-- DATA SECTION --
···

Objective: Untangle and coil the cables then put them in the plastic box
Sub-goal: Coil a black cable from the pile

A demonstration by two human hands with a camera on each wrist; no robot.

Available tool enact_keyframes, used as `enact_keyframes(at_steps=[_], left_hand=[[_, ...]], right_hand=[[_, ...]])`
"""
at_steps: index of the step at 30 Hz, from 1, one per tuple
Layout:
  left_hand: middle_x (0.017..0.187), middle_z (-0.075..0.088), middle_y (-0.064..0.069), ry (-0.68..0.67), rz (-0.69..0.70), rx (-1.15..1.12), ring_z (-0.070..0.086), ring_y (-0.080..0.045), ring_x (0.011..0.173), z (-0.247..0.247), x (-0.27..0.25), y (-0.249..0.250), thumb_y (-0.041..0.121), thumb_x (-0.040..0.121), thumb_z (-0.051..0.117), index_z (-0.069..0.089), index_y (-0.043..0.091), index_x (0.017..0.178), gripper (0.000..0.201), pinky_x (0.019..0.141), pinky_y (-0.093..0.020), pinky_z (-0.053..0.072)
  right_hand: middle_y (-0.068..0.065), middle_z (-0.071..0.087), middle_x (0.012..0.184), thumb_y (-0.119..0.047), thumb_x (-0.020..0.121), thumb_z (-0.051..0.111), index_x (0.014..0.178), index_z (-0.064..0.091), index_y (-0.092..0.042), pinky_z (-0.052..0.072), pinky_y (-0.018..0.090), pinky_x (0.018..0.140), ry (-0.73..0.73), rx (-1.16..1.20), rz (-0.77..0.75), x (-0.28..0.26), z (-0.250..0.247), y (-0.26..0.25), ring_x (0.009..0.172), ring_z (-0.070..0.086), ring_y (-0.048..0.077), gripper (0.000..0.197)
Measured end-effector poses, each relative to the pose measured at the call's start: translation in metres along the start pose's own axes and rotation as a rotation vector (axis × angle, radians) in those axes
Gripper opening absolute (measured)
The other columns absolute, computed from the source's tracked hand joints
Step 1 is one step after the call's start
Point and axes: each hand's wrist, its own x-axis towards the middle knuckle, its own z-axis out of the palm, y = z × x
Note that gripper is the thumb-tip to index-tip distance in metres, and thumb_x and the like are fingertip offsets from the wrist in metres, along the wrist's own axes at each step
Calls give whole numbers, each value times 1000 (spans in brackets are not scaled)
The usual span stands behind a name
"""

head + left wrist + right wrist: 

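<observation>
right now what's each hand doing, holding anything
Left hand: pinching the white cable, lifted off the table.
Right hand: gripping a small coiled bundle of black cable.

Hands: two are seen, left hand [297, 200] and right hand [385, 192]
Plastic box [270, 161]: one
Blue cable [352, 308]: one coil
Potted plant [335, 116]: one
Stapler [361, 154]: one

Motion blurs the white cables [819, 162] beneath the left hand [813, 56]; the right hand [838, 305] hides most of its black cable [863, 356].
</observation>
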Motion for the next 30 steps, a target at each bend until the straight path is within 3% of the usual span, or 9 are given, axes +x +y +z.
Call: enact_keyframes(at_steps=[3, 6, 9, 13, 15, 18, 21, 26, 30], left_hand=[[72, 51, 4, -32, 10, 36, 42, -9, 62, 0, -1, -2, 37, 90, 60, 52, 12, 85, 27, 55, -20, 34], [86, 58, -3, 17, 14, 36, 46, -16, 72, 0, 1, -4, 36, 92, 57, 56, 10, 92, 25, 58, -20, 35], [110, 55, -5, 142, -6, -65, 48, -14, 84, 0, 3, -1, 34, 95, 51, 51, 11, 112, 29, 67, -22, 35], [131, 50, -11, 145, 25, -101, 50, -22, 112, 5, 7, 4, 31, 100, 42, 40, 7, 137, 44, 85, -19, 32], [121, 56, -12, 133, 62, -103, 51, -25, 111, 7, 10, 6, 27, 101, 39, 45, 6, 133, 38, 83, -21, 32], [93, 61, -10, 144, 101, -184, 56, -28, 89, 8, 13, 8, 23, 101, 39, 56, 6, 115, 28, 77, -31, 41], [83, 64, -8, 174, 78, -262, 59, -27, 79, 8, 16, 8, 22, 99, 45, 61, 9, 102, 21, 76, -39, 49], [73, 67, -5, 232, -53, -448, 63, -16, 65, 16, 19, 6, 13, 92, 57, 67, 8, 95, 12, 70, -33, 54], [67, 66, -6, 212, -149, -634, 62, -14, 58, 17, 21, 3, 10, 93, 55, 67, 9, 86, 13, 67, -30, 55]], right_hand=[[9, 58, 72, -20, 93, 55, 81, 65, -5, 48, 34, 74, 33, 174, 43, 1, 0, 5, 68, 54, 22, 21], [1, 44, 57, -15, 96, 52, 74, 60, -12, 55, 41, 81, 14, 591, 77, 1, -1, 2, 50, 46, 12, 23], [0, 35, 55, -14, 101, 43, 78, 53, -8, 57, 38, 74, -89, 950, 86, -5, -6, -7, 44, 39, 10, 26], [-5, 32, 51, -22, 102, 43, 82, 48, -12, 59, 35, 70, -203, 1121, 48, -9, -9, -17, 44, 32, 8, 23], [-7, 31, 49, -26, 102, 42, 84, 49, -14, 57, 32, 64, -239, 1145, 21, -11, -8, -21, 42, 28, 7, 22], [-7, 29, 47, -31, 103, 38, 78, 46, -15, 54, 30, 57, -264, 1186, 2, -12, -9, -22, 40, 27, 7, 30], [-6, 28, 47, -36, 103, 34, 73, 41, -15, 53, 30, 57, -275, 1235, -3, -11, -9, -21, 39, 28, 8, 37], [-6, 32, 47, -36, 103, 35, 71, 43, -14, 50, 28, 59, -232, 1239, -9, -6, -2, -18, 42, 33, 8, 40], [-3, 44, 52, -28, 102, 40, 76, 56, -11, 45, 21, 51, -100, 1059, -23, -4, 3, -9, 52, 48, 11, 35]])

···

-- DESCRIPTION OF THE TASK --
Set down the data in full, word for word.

-- RESPONSE FOR THIS EXERCISE --
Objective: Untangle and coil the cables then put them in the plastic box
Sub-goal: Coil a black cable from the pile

A demonstration by two human hands with a camera on each wrist; no robot.

Available tool enact_keyframes, used as `enact_keyframes(at_steps=[_], left_hand=[[_, ...]], right_hand=[[_, ...]])`
"""
at_steps: index of the step at 30 Hz, from 1, one per tuple
Layout:
  left_hand: middle_x (0.017..0.187), middle_z (-0.075..0.088), middle_y (-0.064..0.069), ry (-0.68..0.67), rz (-0.69..0.70), rx (-1.15..1.12), ring_z (-0.070..0.086), ring_y (-0.080..0.045), ring_x (0.011..0.173), z (-0.247..0.247), x (-0.27..0.25), y (-0.249..0.250), thumb_y (-0.041..0.121), thumb_x (-0.040..0.121), thumb_z (-0.051..0.117), index_z (-0.069..0.089), index_y (-0.043..0.091), index_x (0.017..0.178), gripper (0.000..0.201), pinky_x (0.019..0.141), pinky_y (-0.093..0.020), pinky_z (-0.053..0.072)
  right_hand: middle_y (-0.068..0.065), middle_z (-0.071..0.087), middle_x (0.012..0.184), thumb_y (-0.119..0.047), thumb_x (-0.020..0.121), thumb_z (-0.051..0.111), index_x (0.014..0.178), index_z (-0.064..0.091), index_y (-0.092..0.042), pinky_z (-0.052..0.072), pinky_y (-0.018..0.090), pinky_x (0.018..0.140), ry (-0.73..0.73), rx (-1.16..1.20), rz (-0.77..0.75), x (-0.28..0.26), z (-0.250..0.247), y (-0.26..0.25), ring_x (0.009..0.172), ring_z (-0.070..0.086), ring_y (-0.048..0.077), gripper (0.000..0.197)
Measured end-effector poses, each relative to the pose measured at the call's start: translation in metres along the start pose's own axes and rotation as a rotation vector (axis × angle, radians) in those axes
Gripper opening absolute (measured)
The other columns absolute, computed from the source's tracked hand joints
Step 1 is one step after the call's start
Point and axes: each hand's wrist, its own x-axis towards the middle knuckle, its own z-axis out of the palm, y = z × x
Note that gripper is the thumb-tip to index-tip distance in metres, and thumb_x and the like are fingertip offsets from the wrist in metres, along the wrist's own axes at each step
Calls give whole numbers, each value times 1000 (spans in brackets are not scaled)
The usual span stands behind a name
"""

head + left wrist + right wrist: 

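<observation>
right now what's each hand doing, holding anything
Left hand: pinching the white cable, lifted off the table.
Right hand: gripping a small coiled bundle of black cable.

Hands: two are seen, left hand [297, 200] and right hand [385, 192]
Plastic box [270, 161]: one
Blue cable [352, 308]: one coil
Potted plant [335, 116]: one
Stapler [361, 154]: one

Motion blurs the white cables [819, 162] beneath the left hand [813, 56]; the right hand [838, 305] hides most of its black cable [863, 356].
</observation>
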Motion for the next 30 steps, a target at each bend until the straight path is within 3% of the usual span, or 9 are given, axes +x +y +z.
Call: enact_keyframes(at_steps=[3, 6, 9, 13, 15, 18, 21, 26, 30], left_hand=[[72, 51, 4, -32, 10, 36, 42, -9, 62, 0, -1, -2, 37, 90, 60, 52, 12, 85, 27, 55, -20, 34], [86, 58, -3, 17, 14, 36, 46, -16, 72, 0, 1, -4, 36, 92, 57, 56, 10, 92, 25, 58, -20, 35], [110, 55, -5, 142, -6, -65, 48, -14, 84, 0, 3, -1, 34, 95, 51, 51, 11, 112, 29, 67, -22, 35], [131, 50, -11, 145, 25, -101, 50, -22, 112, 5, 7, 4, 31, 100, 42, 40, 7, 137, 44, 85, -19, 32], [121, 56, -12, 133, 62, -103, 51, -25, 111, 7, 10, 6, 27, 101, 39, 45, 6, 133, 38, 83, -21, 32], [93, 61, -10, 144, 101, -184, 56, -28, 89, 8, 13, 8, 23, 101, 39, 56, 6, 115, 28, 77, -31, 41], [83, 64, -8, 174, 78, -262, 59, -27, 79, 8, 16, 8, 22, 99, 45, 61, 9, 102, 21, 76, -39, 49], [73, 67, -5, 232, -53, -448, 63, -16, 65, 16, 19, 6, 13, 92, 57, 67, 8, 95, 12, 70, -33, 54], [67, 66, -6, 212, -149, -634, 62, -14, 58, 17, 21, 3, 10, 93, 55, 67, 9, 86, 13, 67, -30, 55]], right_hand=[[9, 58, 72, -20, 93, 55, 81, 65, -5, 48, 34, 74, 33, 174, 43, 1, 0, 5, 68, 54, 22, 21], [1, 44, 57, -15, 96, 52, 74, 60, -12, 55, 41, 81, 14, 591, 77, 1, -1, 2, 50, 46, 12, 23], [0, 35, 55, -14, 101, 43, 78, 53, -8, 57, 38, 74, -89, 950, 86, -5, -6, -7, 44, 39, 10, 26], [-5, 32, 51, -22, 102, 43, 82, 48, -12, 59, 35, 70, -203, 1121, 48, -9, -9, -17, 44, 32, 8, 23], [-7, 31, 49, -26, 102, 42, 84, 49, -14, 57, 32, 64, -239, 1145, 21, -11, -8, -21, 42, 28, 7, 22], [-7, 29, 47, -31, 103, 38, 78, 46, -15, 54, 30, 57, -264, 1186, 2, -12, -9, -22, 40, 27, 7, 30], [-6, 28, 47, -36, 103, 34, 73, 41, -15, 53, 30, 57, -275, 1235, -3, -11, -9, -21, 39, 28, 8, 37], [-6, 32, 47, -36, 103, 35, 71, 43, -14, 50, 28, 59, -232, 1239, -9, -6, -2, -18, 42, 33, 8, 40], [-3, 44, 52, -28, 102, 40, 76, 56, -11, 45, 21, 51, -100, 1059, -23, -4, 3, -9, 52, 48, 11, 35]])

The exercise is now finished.